The most shocking thing to me was how relatively easy the transition was, but that turned out mostly to be a testament to how little of the map API we actually use.  There are a lot of features of Virtual Earth that we’ve never touched: traffic, 3D, directions, geocoding, and the native zoom and pan controls, just to name a few.  All we do is tell the map to go somewhere, tell it to draw some houses on the map, and once in a while tell it to draw a polygon representing a neighborhood.  In return, we expect the map to send us an event when the user drags or pans it.  Both VE and Google handle these basic needs deftly, and their APIs aren’t wildly different.  Most notably, Google Maps and Virtual Earth use the same numbering scheme and heights for their zoom levels, so we didn’t have to worry about URLs with zoom levels suddenly looking wrong on Google.  The most complicated parts of our application turn out to be things that have nothing to do with the map: parsing massive data structures we retrieve via XHR, locking the UI at certain moments to prevent the user dragging mid-search, providing back button support, and making sure we load our page resources in the most network-efficient way.

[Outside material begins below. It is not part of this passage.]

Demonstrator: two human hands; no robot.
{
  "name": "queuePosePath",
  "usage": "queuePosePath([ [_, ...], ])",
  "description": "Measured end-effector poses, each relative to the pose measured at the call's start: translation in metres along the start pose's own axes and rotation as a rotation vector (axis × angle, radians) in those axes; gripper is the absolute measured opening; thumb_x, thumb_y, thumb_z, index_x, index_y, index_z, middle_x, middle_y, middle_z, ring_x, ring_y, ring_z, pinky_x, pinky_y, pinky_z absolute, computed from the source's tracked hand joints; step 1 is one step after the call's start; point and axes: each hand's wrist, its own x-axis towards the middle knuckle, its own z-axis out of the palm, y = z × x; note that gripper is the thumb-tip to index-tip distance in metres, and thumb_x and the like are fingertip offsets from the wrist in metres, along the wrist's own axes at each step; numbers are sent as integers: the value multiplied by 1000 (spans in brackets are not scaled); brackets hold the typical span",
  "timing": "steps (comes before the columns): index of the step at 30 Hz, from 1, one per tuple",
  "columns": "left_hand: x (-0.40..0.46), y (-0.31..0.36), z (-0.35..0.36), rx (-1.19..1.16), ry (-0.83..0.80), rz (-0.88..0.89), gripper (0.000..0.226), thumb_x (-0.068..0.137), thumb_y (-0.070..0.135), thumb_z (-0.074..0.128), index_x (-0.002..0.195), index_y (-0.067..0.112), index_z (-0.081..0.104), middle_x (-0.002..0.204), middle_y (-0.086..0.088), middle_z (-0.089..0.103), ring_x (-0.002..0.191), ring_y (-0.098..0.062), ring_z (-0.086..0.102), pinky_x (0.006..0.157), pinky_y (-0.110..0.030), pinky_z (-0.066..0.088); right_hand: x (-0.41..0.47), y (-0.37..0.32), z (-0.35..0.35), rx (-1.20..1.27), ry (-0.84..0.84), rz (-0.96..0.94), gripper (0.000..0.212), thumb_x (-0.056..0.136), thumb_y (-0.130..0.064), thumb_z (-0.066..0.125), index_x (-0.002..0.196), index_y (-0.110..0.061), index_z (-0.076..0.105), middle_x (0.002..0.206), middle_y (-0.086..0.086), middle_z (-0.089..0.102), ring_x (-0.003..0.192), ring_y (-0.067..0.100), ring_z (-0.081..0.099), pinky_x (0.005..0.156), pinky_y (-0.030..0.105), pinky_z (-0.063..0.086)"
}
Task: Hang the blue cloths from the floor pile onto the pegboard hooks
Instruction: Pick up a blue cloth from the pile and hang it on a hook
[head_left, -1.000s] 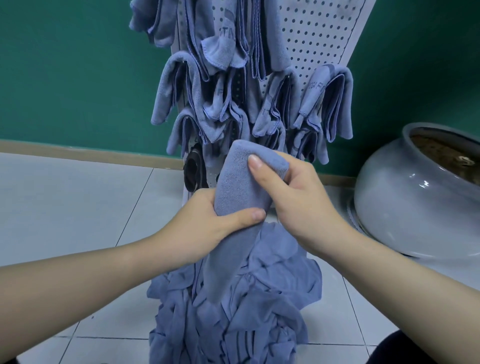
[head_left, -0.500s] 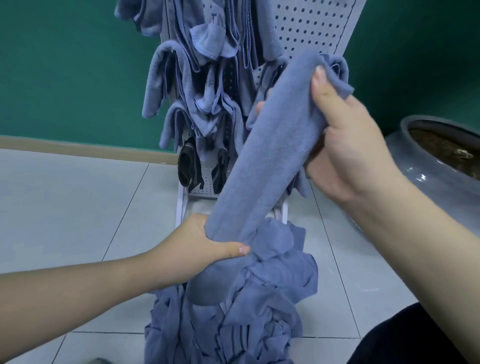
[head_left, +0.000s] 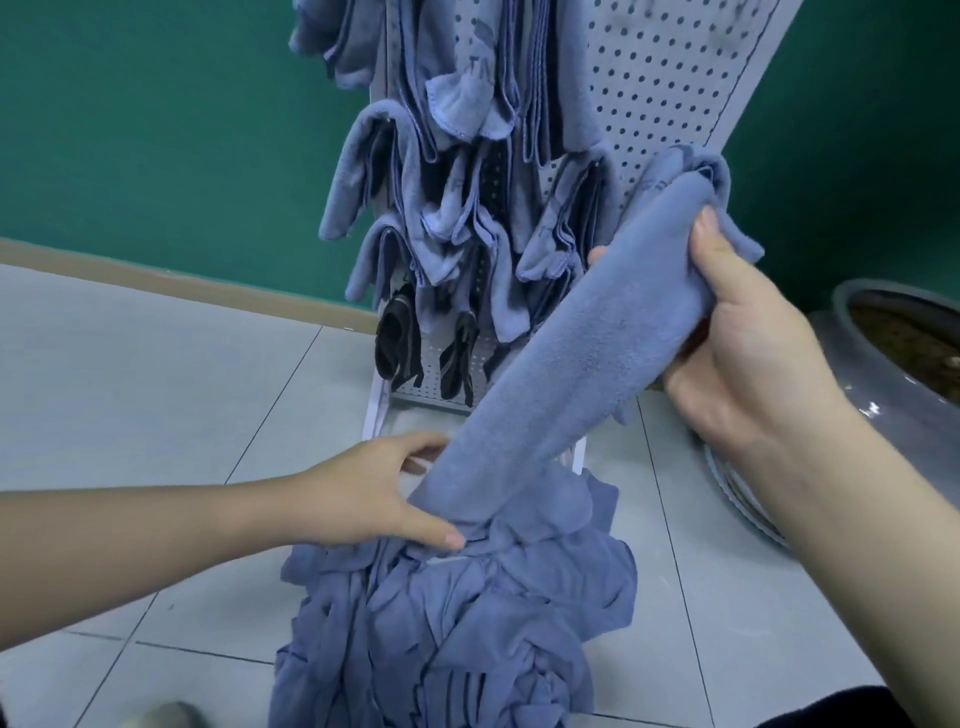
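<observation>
Mid-hang: right hand (head_left: 748, 358) grips blue cloth (head_left: 571, 353) top, frame right, by pegboard (head_left: 670, 78). Left hand (head_left: 384, 493) fingers slack, touching cloth's low end over floor pile (head_left: 467, 623). Next: drape over hook, prob lower-right.

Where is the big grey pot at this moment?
In the head view, the grey pot stands on the floor at the far right edge, against the green wall, right of the pegboard and partly hidden behind the right hand.

place: indoor room, kind unclear, maybe shop or store room | wall (head_left: 156, 130): green, tan skirting | floor (head_left: 130, 389): pale tiles | pegboard (head_left: 675, 78): white freestanding rack, hung cloths (head_left: 395, 171) | pot (head_left: 904, 374): large grey glazed
</observation>
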Motion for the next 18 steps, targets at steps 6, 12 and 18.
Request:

So, how did it feel as a programmer to move from VE to Google?  Overall, it was great; there were a bunch of times where it felt like Google’s Map API just worked better or was better organized than VE’s.  None of them were large issues, but they added up.  As examples:

  • Google provides both a movestart event and a dragstart event so that you can easily distinguish between map moves that are caused by programmatic calls to move the map versus map moves that are caused by the user.  Doing this in VE has often proved painful for us.
  • Fewer things happen in a timeout in Google Maps, which was a pattern that caused us considerable pain in VE.
  • Resizing seems like less heavyweight an operation in Google Maps, as the map doesn’t move by default when you resize.
  • Google seems more respectful of the global Javascript and CSS namespaces than VE.  VE, for example, adds methods to Object on some browsers, which breaks for-in loops.  They also define a style that has a selector of just “a img”.  What’s worse: that style has a !important on it, so overriding it is non-trivial.

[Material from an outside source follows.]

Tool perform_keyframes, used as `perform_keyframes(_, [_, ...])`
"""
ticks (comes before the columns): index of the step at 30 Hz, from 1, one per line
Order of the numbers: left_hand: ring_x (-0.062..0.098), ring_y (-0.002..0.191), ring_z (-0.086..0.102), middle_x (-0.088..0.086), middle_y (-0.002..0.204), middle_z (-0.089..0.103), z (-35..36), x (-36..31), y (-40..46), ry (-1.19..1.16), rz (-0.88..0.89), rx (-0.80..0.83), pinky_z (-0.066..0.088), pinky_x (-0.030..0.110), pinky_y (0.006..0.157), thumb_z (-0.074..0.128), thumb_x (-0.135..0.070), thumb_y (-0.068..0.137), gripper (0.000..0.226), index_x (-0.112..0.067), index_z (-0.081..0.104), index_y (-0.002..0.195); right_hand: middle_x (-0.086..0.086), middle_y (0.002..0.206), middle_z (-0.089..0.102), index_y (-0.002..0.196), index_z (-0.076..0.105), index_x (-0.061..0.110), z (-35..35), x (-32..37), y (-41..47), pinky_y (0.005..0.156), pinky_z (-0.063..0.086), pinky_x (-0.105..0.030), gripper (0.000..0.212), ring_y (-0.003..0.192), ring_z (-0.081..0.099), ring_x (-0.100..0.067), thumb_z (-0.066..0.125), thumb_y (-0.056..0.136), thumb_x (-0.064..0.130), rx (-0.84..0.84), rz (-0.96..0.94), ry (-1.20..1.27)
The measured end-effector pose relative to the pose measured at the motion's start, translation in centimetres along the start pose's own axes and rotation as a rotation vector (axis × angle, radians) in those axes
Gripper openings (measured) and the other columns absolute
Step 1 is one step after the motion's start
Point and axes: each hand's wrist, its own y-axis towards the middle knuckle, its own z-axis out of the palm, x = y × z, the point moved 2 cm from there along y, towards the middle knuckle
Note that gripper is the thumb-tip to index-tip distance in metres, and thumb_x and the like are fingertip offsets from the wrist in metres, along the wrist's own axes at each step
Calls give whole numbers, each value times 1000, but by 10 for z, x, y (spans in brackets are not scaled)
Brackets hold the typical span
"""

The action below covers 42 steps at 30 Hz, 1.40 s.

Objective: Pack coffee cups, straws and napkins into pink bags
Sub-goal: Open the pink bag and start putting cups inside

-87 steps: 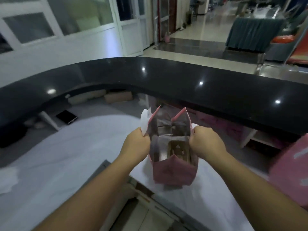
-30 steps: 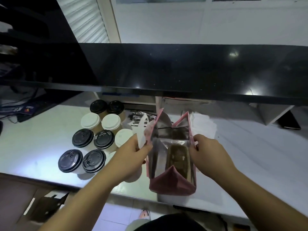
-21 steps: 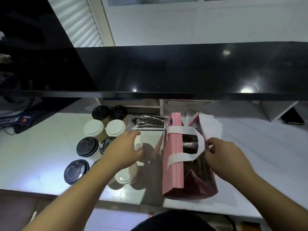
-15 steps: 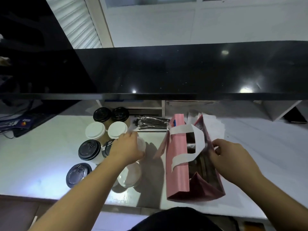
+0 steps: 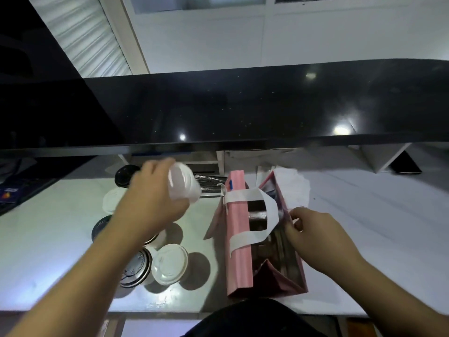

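Observation:
A pink bag [image 5: 239, 242] with a white handle stands open on the white counter [image 5: 48, 234]. My right hand [image 5: 313, 233] pinches the bag's right rim and holds it open. My left hand [image 5: 151, 199] grips a white-lidded coffee cup [image 5: 183, 183], lifted and tilted above the counter, left of the bag. Several more cups with white [image 5: 170, 263] and black lids [image 5: 136, 268] stand below my left arm. Wrapped straws [image 5: 209, 183] lie behind the lifted cup. White napkins [image 5: 295, 183] lie behind the bag.
A black raised countertop [image 5: 243, 108] overhangs the back of the counter. A dark flat device [image 5: 404, 164] lies at the far right under it. Dark items [image 5: 9, 193] sit at the far left edge.
I turned from another part of the counter to the cups. My left hand let go of the bag, took a white-lidded cup and lifted it. The bag swung side-on; my right hand kept its rim.

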Motion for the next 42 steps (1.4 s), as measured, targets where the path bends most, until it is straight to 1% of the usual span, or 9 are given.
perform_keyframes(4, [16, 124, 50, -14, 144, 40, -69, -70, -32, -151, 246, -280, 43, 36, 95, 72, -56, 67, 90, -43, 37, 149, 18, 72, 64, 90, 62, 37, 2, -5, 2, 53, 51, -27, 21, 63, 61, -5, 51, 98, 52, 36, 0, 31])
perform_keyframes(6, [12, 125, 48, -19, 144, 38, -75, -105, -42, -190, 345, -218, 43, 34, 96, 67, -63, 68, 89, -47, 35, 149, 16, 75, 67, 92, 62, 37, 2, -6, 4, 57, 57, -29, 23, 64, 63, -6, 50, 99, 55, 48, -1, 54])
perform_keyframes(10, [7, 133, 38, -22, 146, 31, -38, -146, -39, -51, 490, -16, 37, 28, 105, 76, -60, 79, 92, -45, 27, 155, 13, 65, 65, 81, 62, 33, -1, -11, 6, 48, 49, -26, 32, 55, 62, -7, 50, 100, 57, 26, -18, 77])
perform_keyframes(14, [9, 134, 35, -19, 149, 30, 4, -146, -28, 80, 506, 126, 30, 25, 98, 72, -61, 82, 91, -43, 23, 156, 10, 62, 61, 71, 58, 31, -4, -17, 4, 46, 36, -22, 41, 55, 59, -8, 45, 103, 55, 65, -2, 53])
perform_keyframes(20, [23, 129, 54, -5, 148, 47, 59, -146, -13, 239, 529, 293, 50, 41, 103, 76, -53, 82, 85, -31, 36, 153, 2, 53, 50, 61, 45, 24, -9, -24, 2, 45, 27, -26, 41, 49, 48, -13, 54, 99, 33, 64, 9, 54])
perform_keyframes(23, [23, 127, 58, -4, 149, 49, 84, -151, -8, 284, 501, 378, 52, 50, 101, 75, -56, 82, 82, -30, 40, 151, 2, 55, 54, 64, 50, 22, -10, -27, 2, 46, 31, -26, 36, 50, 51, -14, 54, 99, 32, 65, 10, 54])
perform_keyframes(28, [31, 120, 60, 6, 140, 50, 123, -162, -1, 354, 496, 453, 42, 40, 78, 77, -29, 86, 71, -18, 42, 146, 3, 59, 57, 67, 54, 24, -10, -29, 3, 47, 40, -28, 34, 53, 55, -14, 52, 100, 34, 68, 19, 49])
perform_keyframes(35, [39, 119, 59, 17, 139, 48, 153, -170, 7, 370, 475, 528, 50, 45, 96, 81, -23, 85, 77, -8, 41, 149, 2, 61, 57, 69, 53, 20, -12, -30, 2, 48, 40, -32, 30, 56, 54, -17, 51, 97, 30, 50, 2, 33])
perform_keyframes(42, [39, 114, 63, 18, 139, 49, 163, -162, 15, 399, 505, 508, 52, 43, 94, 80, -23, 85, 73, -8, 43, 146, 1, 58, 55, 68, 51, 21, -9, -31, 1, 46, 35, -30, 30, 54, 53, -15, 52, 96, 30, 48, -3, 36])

There were of course a few issues with Google Maps (including at least one troubling bug we found in both maps.google.com and the maps API), but the overall experience was silky smooth.  And when we did come across problems, we found that, while the Google API docs were less thorough than comparable VE docs, there were many, many more forum and blog posts to help us find the answer.

Performance comparison adding 500 items to the mapAfter my weekend code-a-thon, I put the GMaps prototype up on a test server in our QA labs, and Dan ran a few of our standard performance tests against it.  The first thing he found was the map page consistently took 2.5 seconds faster to fire its onload event, seemingly due to the size and CDN-ness of the GMaps script.  Next, he ran our absolute worst case scenario test (driven by Selenium, naturally) where we add 500 houses to the map.  In IE6, we saw a speedup of about 10 seconds.  Even on a fairly fast browser like Firefox 3, the speedup was 3 seconds.  And that was in addition to the 2.5 second load speedup.

On the web, times like that are just gold; there’s just no way you can ignore a several second speed up.  Even though we had a lot of i’s to dot and t’s to cross, I knew at that moment we were going to make the transition.

My prototype seemed about half done and had taken two days to code; it took another two weeks of the search team’s time to get it up to production quality.  The difference between a product that was coded in a weekend and basically works and one that is coded and tested and works reliably for hundreds of thousands of people is massive.  As Glenn is always reminding us, 95% done is at best half done.

Anyway, hope you all like the end result, and I hope you find using Redfin that much snappier.  My thanks to all the folks who worked on the transition, especially Dan, Navtej, Jane, and Jim.  If you have any questions about the transition, feel free to ask in the comments.

* If you’re reading, Mom, no, it wasn’t literally meth-fueled.